Après Saint-Hilaire, les affaires se corsent. Les derniers 30 km sont ainsi surnommés "le labyrinthe". "C'est un vrai dédale, quelque chose de fou, sans logique dans la progression," explique Jon Chambers. "On ne trouve pas de vallées à la configuration classique, mais un méli-mélo de pics qui transforment rapidement l'exercice en épreuve d'orientation." Pour ajouter encore un peu de piment, les décollages et atterrissages sont impossibles sur les 20 dernières kilomètres car le relief est recouvert par la garrigue. "Oui, tu peux atterrir si tu veux. Dans un arbre," admet Chambers.

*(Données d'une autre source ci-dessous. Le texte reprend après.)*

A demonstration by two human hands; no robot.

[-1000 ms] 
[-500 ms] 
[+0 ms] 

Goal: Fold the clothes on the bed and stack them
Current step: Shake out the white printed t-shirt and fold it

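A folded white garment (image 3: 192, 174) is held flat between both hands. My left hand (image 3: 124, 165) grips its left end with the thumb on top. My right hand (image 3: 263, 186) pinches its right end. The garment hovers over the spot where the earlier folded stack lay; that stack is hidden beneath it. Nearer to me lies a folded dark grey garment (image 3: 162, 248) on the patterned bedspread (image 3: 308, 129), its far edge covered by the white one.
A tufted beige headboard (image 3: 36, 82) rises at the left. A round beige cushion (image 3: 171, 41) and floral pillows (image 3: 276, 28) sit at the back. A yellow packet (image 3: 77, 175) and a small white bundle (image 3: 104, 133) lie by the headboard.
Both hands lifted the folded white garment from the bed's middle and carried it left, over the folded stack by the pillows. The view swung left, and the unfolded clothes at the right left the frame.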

Toma Coconea, un guerrier à la marche à pied © Vitek Ludvik/Red Bull Content Pool

Les dernières heures de course se feront au sol, à pied. Pour la plupart, il s'agira d'une véritable torture, mais d'autres ignoreront la douleur, comme Toma Coconea en 2011, qui avait couru sur l'intégralité de ces 20 derniers kilomètres, ou encore Clément Latour cette année. Pour des raisons évidentes, les participants essayent de conserver leur night pass pour ce run final et c'est ce qu'ont fait avec brio Latour et Girard pour décrocher leur seconde et troisième place.

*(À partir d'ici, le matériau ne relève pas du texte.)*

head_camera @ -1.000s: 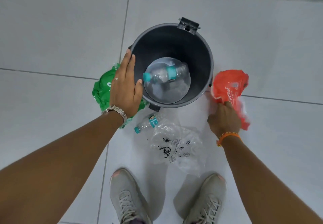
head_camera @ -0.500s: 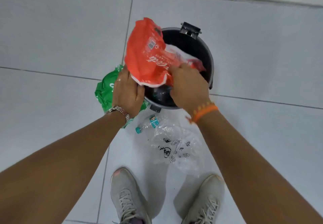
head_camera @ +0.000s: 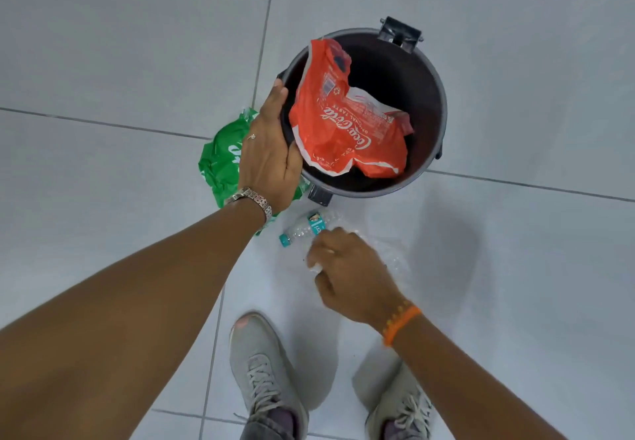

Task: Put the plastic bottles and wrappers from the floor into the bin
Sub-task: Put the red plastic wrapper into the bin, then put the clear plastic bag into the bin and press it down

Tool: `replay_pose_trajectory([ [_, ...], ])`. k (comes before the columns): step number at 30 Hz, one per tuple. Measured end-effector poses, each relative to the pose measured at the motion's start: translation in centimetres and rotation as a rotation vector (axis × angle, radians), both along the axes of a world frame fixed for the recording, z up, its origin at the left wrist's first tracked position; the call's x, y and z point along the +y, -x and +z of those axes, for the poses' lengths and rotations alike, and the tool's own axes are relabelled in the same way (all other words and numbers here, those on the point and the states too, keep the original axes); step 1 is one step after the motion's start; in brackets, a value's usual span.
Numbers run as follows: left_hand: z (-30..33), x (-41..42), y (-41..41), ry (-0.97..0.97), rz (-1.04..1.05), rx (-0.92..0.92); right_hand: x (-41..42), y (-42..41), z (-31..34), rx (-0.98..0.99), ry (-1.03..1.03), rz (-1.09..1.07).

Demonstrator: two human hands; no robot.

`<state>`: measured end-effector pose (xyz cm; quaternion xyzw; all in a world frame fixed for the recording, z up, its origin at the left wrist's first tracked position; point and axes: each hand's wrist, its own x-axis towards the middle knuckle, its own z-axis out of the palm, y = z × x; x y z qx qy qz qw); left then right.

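Head view: nearest, my shoes (head_camera: 264, 374) on the tiled floor (head_camera: 103, 61). Right hand (head_camera: 347, 274) is down on the clear wrapper (head_camera: 391, 257), fingers curled; whether it grips yet, I cannot tell. Just left, touching the fingertips, lies the small bottle (head_camera: 304, 228): light, crushable, slippery; take it mid-body at the label. Green wrapper (head_camera: 223, 161) lies left of the bin. Left hand (head_camera: 271, 154) clasps the bin (head_camera: 436, 96) rim. The red wrapper (head_camera: 340, 123) sits inside, soft, springy.
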<state>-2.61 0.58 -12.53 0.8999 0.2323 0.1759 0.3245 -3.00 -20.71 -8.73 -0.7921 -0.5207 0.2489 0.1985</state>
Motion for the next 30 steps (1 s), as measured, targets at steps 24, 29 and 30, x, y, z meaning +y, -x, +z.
replay_pose_trajectory([
  [24,0.2,-0.3,-0.3,-0.049,-0.016,0.076,1.2,-5.0,11.5,-0.004,-0.592,-0.734],
  [29,0.3,0.0,0.0,-0.068,-0.05,0.061,-1.3,-6.9,8.3,0.062,-0.471,-0.966],
  [30,0.3,0.1,0.1,-0.076,-0.058,0.06,-2.9,-5.8,6.8,0.079,-0.404,-1.042],
])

Clément Latour met à profit son night pass. © Olivier Laugero/Red Bull Content Pool

Pour autant, la nuit réserve ses propres pièges. Les organismes s'effondrent alors que le corps ne veut qu'une chose : dormir. Certains sont capables de fractionner leur sommeil comme les skippers et s'accordent des siestes de 20 mn avant de repartir de plus belle. Mais il n'est pas rare pour ces coureurs de faire face à ce qu'ils appellent "les monstres de la nuit", des hallucinations provoquées par le manque de sommeil. Ils commencent alors à apercevoir des formes ou des personnes sur leur route, dans les buissons ou même dans le ciel.

Mais une chose leur permettra de tenir le coup et d'aller jusqu'au bout : voir la mer, synonyme d'arrivée à Monaco. Terminer cette course est l'exploit ultime dont rêvent tous les parapentistes. Certes, la discipline est relativement confidentielle mais jouit d'une grande estime auprès des sportifs du monde entier.

Comme le souligne l'assistant, et accessoirement père, de Jon Chambers : "Il existe des façons bien plus simples d'aller prendre un bain que de marcher et voler depuis Salzburg".